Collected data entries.
*****

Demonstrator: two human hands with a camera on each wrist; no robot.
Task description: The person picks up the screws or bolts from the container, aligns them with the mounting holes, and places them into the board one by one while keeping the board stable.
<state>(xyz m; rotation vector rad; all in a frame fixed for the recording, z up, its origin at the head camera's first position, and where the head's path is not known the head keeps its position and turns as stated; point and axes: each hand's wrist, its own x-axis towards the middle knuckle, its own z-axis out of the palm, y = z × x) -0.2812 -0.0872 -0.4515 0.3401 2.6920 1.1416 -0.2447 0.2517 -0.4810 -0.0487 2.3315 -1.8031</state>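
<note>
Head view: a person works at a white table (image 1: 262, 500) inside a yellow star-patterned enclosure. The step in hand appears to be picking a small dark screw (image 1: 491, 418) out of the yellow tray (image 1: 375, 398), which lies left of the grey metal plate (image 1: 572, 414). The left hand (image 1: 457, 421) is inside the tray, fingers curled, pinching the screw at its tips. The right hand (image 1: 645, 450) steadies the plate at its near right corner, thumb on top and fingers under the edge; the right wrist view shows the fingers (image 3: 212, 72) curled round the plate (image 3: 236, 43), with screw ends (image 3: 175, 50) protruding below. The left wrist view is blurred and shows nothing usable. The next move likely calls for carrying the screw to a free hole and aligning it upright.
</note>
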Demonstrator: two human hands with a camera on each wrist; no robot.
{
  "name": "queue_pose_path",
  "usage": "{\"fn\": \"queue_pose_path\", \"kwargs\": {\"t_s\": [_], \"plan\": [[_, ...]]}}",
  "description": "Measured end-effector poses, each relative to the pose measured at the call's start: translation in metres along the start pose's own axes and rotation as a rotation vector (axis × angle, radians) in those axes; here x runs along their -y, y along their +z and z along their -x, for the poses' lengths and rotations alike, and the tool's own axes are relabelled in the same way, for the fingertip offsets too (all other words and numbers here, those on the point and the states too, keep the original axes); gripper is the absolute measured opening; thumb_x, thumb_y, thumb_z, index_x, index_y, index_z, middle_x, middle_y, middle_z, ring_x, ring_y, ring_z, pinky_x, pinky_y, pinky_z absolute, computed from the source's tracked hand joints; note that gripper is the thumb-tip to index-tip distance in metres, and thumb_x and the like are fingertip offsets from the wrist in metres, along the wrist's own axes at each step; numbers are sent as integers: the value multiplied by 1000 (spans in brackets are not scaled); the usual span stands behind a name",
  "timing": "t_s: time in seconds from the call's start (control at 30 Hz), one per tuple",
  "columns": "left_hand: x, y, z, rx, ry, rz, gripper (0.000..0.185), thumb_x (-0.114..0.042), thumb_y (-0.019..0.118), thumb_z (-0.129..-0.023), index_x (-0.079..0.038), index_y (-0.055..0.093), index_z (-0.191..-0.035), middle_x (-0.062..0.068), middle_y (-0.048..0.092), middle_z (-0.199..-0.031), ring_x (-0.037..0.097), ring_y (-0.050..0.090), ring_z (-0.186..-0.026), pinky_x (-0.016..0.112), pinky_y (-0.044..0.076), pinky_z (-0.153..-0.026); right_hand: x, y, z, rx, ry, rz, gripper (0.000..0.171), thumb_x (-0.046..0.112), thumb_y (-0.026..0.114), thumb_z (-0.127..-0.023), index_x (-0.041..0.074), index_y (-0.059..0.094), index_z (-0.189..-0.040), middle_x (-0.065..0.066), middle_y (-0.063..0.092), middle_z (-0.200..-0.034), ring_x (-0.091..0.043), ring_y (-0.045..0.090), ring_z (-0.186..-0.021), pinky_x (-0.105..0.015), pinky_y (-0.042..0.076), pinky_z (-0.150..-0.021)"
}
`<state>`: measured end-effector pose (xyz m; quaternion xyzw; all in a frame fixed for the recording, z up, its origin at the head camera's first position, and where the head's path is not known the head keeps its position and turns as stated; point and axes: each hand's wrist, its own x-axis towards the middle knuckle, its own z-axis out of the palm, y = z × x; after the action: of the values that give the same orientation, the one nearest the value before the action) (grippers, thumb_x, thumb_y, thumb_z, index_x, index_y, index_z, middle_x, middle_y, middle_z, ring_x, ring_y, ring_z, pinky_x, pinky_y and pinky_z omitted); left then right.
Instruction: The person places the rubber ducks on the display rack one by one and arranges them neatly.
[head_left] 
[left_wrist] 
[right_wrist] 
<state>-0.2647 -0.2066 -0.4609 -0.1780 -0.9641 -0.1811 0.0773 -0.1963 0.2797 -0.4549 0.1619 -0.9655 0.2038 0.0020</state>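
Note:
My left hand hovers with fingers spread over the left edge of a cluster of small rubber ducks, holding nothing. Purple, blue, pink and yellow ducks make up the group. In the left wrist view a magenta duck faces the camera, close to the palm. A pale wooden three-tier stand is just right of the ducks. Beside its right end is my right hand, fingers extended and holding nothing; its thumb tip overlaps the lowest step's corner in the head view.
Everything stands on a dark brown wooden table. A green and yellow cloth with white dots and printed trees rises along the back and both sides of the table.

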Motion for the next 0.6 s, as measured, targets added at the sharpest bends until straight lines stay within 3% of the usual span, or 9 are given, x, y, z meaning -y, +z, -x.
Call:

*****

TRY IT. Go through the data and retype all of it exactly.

RESULT.
Demonstrator: two human hands with a camera on each wrist; no robot.
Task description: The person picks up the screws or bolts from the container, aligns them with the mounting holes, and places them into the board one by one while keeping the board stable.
<state>(xyz m; rotation vector rad; all in a frame fixed for the recording, z up, its origin at the head camera's first position, and where the head's path is not known the head keeps its position and turns as stated; point and axes: each hand's wrist, its own x-axis towards the middle knuckle, its own z-axis out of the palm, y = z × x) -0.2812 -0.0872 -0.4515 0.3401 2.6920 1.1416 -0.2447 0.2517 -0.4810 -0.0487 2.3315 -1.8031</state>
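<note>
Head view: a person works at a white table (image 1: 262, 500) inside a yellow star-patterned enclosure. The step in hand appears to be picking a small dark screw (image 1: 491, 418) out of the yellow tray (image 1: 375, 398), which lies left of the grey metal plate (image 1: 572, 414). The left hand (image 1: 457, 421) is inside the tray, fingers curled, pinching the screw at its tips. The right hand (image 1: 645, 450) steadies the plate at its near right corner, thumb on top and fingers under the edge; the right wrist view shows the fingers (image 3: 212, 72) curled round the plate (image 3: 236, 43), with screw ends (image 3: 175, 50) protruding below. The left wrist view is blurred and shows nothing usable. The next move likely calls for carrying the screw to a free hole and aligning it upright.
</note>
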Demonstrator: two human hands with a camera on each wrist; no robot.
{
  "name": "queue_pose_path",
  "usage": "{\"fn\": \"queue_pose_path\", \"kwargs\": {\"t_s\": [_], \"plan\": [[_, ...]]}}",
  "description": "Measured end-effector poses, each relative to the pose measured at the call's start: translation in metres along the start pose's own axes and rotation as a rotation vector (axis × angle, radians) in those axes; here x runs along their -y, y along their +z and z along their -x, for the poses' lengths and rotations alike, and the tool's own axes are relabelled in the same way, for the fingertip offsets too (all other words and numbers here, those on the point and the states too, keep the original axes); gripper is the absolute measured opening; thumb_x, thumb_y, thumb_z, index_x, index_y, index_z, middle_x, middle_y, middle_z, ring_x, ring_y, ring_z, pinky_x, pinky_y, pinky_z absolute, computed from the source's tracked hand joints; note that gripper is the thumb-tip to index-tip distance in metres, and thumb_x and the like are fingertip offsets from the wrist in metres, along the wrist's own axes at each step; numbers are sent as integers: the value multiplied by 1000 (spans in brackets are not scaled); the usual span stands behind a name",
  "timing": "t_s: time in seconds from the call's start (control at 30 Hz), one per tuple",
  "columns": "left_hand: x, y, z, rx, ry, rz, gripper (0.000..0.185), thumb_x (-0.114..0.042), thumb_y (-0.019..0.118), thumb_z (-0.129..-0.023), index_x (-0.079..0.038), index_y (-0.055..0.093), index_z (-0.191..-0.035), middle_x (-0.062..0.068), middle_y (-0.048..0.092), middle_z (-0.199..-0.031), ring_x (-0.037..0.097), ring_y (-0.050..0.090), ring_z (-0.186..-0.026), pinky_x (-0.016..0.112), pinky_y (-0.044..0.076), pinky_z (-0.153..-0.026); right_hand: x, y, z, rx, ry, rz, gripper (0.000..0.171), thumb_x (-0.046..0.112), thumb_y (-0.026..0.114), thumb_z (-0.127..-0.023), index_x (-0.041..0.074), index_y (-0.059..0.094), index_z (-0.189..-0.040), middle_x (-0.065..0.066), middle_y (-0.063..0.092), middle_z (-0.200..-0.034), ring_x (-0.091..0.043), ring_y (-0.045..0.090), ring_z (-0.186..-0.021), pinky_x (-0.105..0.015), pinky_y (-0.042..0.076), pinky_z (-0.150..-0.021)"
}
`<state>`: measured end-effector pose (xyz m; quaternion xyzw; all in a frame fixed for the recording, z up, its origin at the head camera's first position, and where the head's path is not known the head keeps its position and turns as stated; point and axes: each hand's wrist, its own x-axis towards the middle knuckle, its own z-axis out of the palm, y = z × x; after the action: of the values that give the same orientation, the one nearest the value before the action) (grippers, thumb_x, thumb_y, thumb_z, index_x, index_y, index_z, middle_x, middle_y, middle_z, ring_x, ring_y, ring_z, pinky_x, pinky_y and pinky_z omitted); left then right.
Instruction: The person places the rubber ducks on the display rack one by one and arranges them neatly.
[head_left] 
[left_wrist] 
[right_wrist] 
<state>-0.2647 -0.2066 -0.4609 -0.1780 -0.9641 -0.1811 0.0773 -0.1963 0.2797 -0.4549 0.1619 -0.9655 0.2038 0.0020</state>
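Note:
My left hand hovers with fingers spread over the left edge of a cluster of small rubber ducks, holding nothing. Purple, blue, pink and yellow ducks make up the group. In the left wrist view a magenta duck faces the camera, close to the palm. A pale wooden three-tier stand is just right of the ducks. Beside its right end is my right hand, fingers extended and holding nothing; its thumb tip overlaps the lowest step's corner in the head view.
Everything stands on a dark brown wooden table. A green and yellow cloth with white dots and printed trees rises along the back and both sides of the table.
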
Motion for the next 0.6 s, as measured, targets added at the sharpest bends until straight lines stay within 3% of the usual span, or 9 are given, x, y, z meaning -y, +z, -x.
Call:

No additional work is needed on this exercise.